# Entry And Routing

## Runtime Handoff

The repo now exposes two public entry shapes:

- structured runtime entry: `scripts/ima_runtime_cli.py`
- natural-language wrapper entry: `scripts/route_and_execute.py`

The structured path flows into `ima_runtime.cli_parser`, then `ima_runtime.cli_flow`, and then the video capability route.
The natural-language path first runs `parse_user_request.py`, then `validate_params.py`, and delegates to the structured runtime only after route and model selection are stable.

In `cli_flow.py` the structured runtime:

1. resolves API key and CLI flags
2. fetches the live product list for the requested `task_type`
3. validates and prepares media inputs
4. builds a `GatewayRequest`
5. resolves the request into a video `TaskSpec`
6. binds a live model version and executes the video task

The repo is video-only, so both entry paths eventually call `capabilities/video/routes.py` after building a `GatewayRequest`. The separate gateway router in `scripts/ima_runtime/gateway/router.py` remains an internal seam for future multi-capability dispatch, but it is not part of the active direct execution path today.

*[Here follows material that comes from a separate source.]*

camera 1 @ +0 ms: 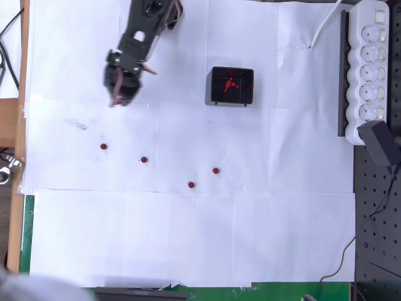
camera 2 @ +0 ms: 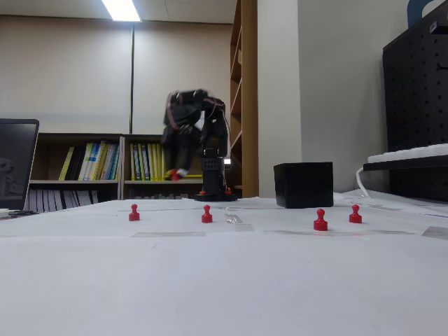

## Natural-Language Wrapper Contract

`route_and_execute.py` is the only supported free-form wrapper in this repo.

It must:

1. parse free-form user intent into structured constraints
2. validate the request against the live catalog
3. clarify before execution when route or model choice is not stable
4. delegate to the structured runtime only after those checks pass

It must not:

- silently bypass media-role ambiguity
- silently bypass live-catalog incompatibility
- invent a model when multiple compatible candidates remain and semantic intent is insufficient

## Clarification Boundary

`build_video_task_spec()` is the authority for task-type routing:

- explicit `intent_hints.task_type` wins when it is one of the supported video task types
- `video_mode=first_last_frame` maps to `first_last_frame_to_video`
- `video_mode=reference` maps to `reference_image_to_video`
- one input image defaults to `image_to_video`
- zero input images defaults to `text_to_video`
- two or more images without an explicit role triggers a `ClarificationRequest`

That clarification boundary is deliberate. Neither the wrapper nor the runtime should guess whether two images mean first/last frame, reference images, or "animate only one of them".